Honeyman was stumped. “Does it have to have a name?”
Nerfball was standing now, brushing dust from his clothes. “Yes.”
Honeyman reached deep down into some mythic well of American vernacular and came up with a word he would have earlier sworn he didn’t know. “Spondulix. It’s called a spondulix.”
“Is that singular,” quizzed Nerfball, “or plural?”
Without hesitation, Honeyman replied, “Both.”
2.
Days in the Pantechnicon
In Mexico City, in the middle of 1968, the Summer Olympics were taking place.
Sometimes when Honeyman said that sentence to himself, it sounded like a bit of incredibly ancient history. In the year 753 b.c., the city of Rome was founded. In the year 1066 a.d., the Norman invasion of England took place. A fact lost in the mists of time, relegated to musty textbooks, unseen by living eyes.
Other times, that period seemed as close as last night, separated from today only by a little interval of sleep.
For Honeyman had been there. And afterwards his life had never gone as he had once innocently thought it would.
Prior to the start of these long-ago Games, Black protesters had succeeded in denying South Africa the right to participate. The head of the International Olympic Committee, one Avery Brundage, had led those who would have allowed South Africa to take part in the Games. This man was also in charge of handing out the medals.

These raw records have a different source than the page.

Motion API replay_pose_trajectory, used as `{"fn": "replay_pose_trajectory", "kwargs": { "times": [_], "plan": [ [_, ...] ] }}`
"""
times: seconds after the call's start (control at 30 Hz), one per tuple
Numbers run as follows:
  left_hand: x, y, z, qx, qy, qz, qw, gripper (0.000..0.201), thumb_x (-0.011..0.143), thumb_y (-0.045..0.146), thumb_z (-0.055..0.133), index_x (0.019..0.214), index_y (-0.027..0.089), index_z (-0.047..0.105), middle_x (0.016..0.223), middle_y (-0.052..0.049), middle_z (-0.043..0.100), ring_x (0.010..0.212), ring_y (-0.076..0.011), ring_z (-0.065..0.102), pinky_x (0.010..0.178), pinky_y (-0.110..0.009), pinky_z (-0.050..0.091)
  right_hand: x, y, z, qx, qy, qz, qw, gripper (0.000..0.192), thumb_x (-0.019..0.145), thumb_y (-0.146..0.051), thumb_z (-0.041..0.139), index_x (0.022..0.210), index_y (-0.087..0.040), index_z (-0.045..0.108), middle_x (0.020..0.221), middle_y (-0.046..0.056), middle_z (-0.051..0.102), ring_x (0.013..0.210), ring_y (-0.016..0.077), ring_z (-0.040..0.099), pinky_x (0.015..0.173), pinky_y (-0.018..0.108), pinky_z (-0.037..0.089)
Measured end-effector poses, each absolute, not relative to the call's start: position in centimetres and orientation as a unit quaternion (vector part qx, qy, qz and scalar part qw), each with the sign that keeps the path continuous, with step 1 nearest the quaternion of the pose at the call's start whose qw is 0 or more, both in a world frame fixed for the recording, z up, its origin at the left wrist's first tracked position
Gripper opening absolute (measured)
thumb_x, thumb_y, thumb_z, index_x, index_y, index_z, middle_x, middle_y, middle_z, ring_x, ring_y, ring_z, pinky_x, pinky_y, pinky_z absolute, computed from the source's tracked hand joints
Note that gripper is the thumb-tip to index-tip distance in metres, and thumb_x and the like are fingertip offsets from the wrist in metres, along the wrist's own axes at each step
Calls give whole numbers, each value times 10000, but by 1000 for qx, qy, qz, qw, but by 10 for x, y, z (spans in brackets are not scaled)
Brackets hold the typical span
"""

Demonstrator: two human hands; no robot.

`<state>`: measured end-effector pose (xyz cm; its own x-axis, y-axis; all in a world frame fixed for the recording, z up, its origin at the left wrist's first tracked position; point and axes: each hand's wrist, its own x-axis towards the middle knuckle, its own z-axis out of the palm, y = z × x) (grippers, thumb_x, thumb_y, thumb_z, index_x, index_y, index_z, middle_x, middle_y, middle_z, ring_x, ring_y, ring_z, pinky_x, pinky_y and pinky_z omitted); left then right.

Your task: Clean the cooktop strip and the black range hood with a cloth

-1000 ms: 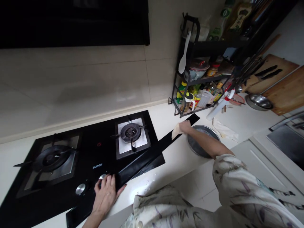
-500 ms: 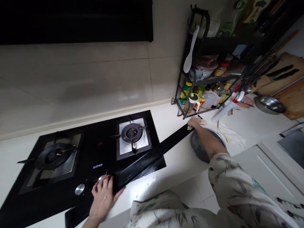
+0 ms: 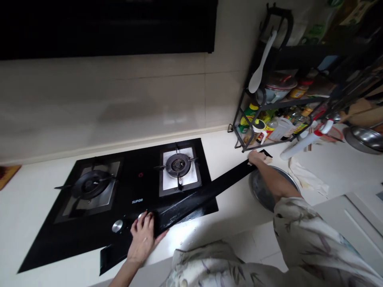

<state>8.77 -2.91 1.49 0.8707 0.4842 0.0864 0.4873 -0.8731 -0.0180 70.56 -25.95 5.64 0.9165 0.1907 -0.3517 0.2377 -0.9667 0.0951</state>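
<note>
A long black strip (image 3: 194, 203) lies slantwise across the front right corner of the gas hob (image 3: 119, 195), running out over the white worktop (image 3: 227, 199). The left hand (image 3: 143, 239) presses flat on the strip's near end, fingers spread, just beside the hob's knobs. The right hand (image 3: 257, 157) is closed on a pale cloth (image 3: 267, 160) at the strip's far tip, close to the spice rack (image 3: 269, 119) and above a round metal pan (image 3: 266, 187). Bare worktop lies between hob and pan.

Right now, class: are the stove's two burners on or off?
Off, as far as can be seen. No flame shows at the left burner or the right burner, though a faint flame could escape this dim view.
</note>
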Motion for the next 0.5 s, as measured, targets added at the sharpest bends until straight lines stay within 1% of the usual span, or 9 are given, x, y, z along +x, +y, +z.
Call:
{"fn": "replay_pose_trajectory", "kwargs": {
  "times": [0.07,0.13,0.2,0.27,0.37,0.43,0.5],
  "plan": [
    [90,-30,15,-968,-247,-42,20,818,980,723,402,1285,22,692,1363,-278,619,1399,-443,437,1153,-599,296,698,-253,61,971,105,-196,92,527,970,-234,572,1433,18,573,1175,310,679,1195,347,652,968,433,485],
    [92,-31,16,-969,-244,-43,18,810,984,712,417,1292,13,687,1370,-285,615,1404,-448,433,1157,-610,288,684,-247,66,963,120,-216,110,626,878,-176,686,1461,8,549,1174,282,691,1187,329,673,951,396,507],
    [94,-33,17,-968,-247,-41,6,804,979,710,446,1311,15,678,1388,-288,604,1416,-451,423,1162,-619,281,664,-240,71,953,151,-230,125,652,820,-157,746,1435,-13,586,1203,273,686,1204,319,678,951,373,519],
    [96,-36,20,-966,-254,-40,-16,789,968,706,487,1329,30,673,1405,-284,593,1432,-455,410,1170,-629,271,638,-232,76,942,189,-240,138,594,804,-161,765,1373,-36,649,1233,268,680,1233,317,670,970,365,522],
    [100,-40,26,-964,-261,-38,-46,762,954,686,542,1346,45,667,1431,-284,569,1454,-463,384,1188,-638,245,590,-214,82,925,242,-251,152,455,823,-165,743,1264,-54,728,1247,263,684,1245,328,667,987,374,527],
    [102,-42,28,-962,-265,-33,-56,756,954,673,558,1363,44,655,1452,-288,549,1461,-466,367,1199,-644,225,551,-198,84,913,278,-256,154,386,841,-167,719,1214,-78,760,1242,255,694,1224,331,678,978,378,535],
    [104,-43,29,-960,-272,-30,-62,761,953,665,572,1382,41,641,1464,-293,536,1467,-467,349,1208,-654,202,506,-181,86,902,315,-256,148,356,853,-179,708,1195,-108,776,1239,244,703,1202,324,689,969,374,541]
  ]
}}
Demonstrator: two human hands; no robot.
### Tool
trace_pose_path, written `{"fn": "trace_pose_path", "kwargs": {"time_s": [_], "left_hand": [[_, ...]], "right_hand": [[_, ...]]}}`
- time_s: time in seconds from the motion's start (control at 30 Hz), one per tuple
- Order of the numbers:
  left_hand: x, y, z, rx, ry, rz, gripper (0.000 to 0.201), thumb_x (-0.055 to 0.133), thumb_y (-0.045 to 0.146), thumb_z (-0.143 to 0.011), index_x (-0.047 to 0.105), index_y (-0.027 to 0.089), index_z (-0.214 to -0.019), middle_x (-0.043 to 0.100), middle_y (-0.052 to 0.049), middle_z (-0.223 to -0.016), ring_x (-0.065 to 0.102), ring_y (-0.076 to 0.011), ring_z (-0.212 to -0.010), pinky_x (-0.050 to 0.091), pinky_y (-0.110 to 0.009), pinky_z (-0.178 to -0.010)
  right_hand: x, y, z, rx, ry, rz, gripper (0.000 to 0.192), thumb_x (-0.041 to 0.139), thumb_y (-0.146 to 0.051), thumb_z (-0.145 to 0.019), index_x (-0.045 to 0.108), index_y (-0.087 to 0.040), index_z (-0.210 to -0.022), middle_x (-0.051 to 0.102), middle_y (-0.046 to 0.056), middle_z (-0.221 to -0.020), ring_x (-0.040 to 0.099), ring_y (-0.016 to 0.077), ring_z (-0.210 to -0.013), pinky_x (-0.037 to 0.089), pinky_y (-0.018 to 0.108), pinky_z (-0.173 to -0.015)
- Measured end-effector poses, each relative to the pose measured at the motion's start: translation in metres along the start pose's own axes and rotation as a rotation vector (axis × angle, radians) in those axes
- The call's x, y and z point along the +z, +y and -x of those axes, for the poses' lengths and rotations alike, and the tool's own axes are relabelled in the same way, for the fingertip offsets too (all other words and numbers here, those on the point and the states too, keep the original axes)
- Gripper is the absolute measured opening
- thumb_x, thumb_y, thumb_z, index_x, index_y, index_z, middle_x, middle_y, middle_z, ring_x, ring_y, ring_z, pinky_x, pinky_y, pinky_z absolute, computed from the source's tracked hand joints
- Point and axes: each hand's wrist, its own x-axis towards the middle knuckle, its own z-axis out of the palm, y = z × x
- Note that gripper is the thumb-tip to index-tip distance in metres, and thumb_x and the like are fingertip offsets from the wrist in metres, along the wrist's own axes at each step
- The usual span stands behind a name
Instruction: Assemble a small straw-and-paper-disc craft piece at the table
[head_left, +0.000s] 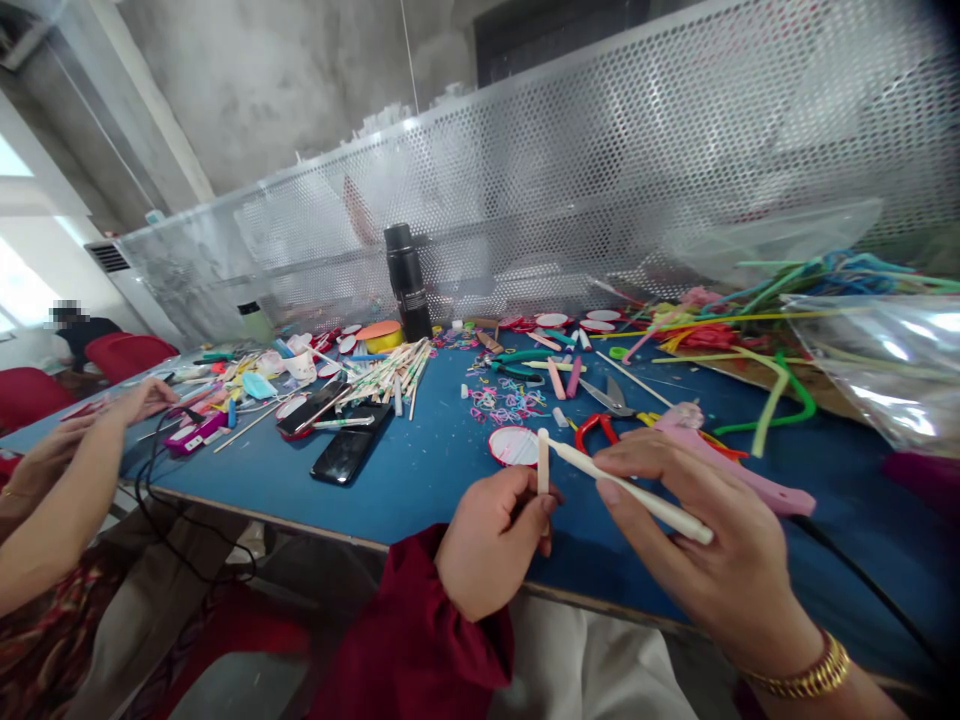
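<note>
My left hand (491, 545) is closed with a short, flat, cream-coloured stick (543, 465) pinched upright between thumb and fingers, just above the table's front edge. From the right, my right hand (724, 545) grips a long cream-white pen-shaped tool (637, 490) like a pencil. Its narrow tip points left, at or very close to the stick's upper part; whether they touch I cannot tell. Behind the stick lies a small round red-rimmed disc (513, 446) with a white face. Red-handled scissors (596, 432) and a pink hot glue gun (731, 465) lie near my right hand.
The blue table (442, 470) carries a bundle of thin sticks (390, 375), a black phone (351, 445), a black bottle (407, 280), green-handled pliers (521, 365) and fuzzy coloured stems (780, 385). A perforated metal screen (570, 180) stands behind. At left, a co-worker's arms (82, 480) reach over the table.
</note>
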Motion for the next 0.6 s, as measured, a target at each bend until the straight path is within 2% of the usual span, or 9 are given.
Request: {"fn": "trace_pose_path", "kwargs": {"time_s": [0.23, 0.47, 0.6], "left_hand": [[-0.0001, 0.0022, 0.0002, -0.009, -0.003, 0.003, 0.024, 0.052, 0.037, -0.101, 0.063, 0.016, -0.1, 0.06, 0.002, -0.066, 0.054, -0.0104, -0.06, 0.041, -0.023, -0.063], [-0.0005, 0.0041, 0.0007, -0.013, -0.006, 0.001, 0.023, 0.052, 0.036, -0.101, 0.063, 0.016, -0.1, 0.06, 0.002, -0.066, 0.054, -0.0104, -0.061, 0.041, -0.023, -0.063], [-0.0004, 0.0041, 0.0004, -0.019, -0.009, -0.003, 0.024, 0.052, 0.036, -0.101, 0.063, 0.016, -0.1, 0.06, 0.002, -0.065, 0.054, -0.0104, -0.06, 0.041, -0.023, -0.063]], "right_hand": [[0.0002, -0.0017, -0.0031, -0.039, 0.021, 0.028, 0.015, 0.07, -0.015, -0.087, 0.066, -0.026, -0.097, 0.072, 0.003, -0.087, 0.069, 0.0225, -0.081, 0.056, 0.038, -0.075], [-0.0007, -0.0018, -0.0019, 0.007, 0.035, 0.05, 0.012, 0.069, -0.018, -0.088, 0.066, -0.026, -0.096, 0.073, 0.004, -0.088, 0.07, 0.0237, -0.08, 0.056, 0.04, -0.075], [-0.001, -0.0007, -0.0013, -0.015, 0.02, 0.03, 0.015, 0.07, -0.016, -0.087, 0.067, -0.026, -0.097, 0.072, 0.003, -0.088, 0.07, 0.0234, -0.081, 0.056, 0.039, -0.075]]}}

When two American trackmen, Tommie Smith and John Carlos, won a gold and bronze respectively, they decided to stage a symbolic denunciation of Brundage’s role. On the victory block, wearing African beads and black scarves, their shoes removed as a symbol of poverty, they raised gloved fists and bowed their heads.
They were immediately expelled from future events.
Sitting in the stands during this bit of typical sixties theater was an eighteen-year-old member of the U.S. swim team, a diver named Rory Honeyman. A nice Iowa boy, he had never even spoken to a Black person before coming to the Olympics. Now, all at once, in the same kind of mental burst that would later engender spondulix, Honeyman experienced an epiphany of radicalization. There is, like, injustice in the world. We are all brothers and sisters. I must protest.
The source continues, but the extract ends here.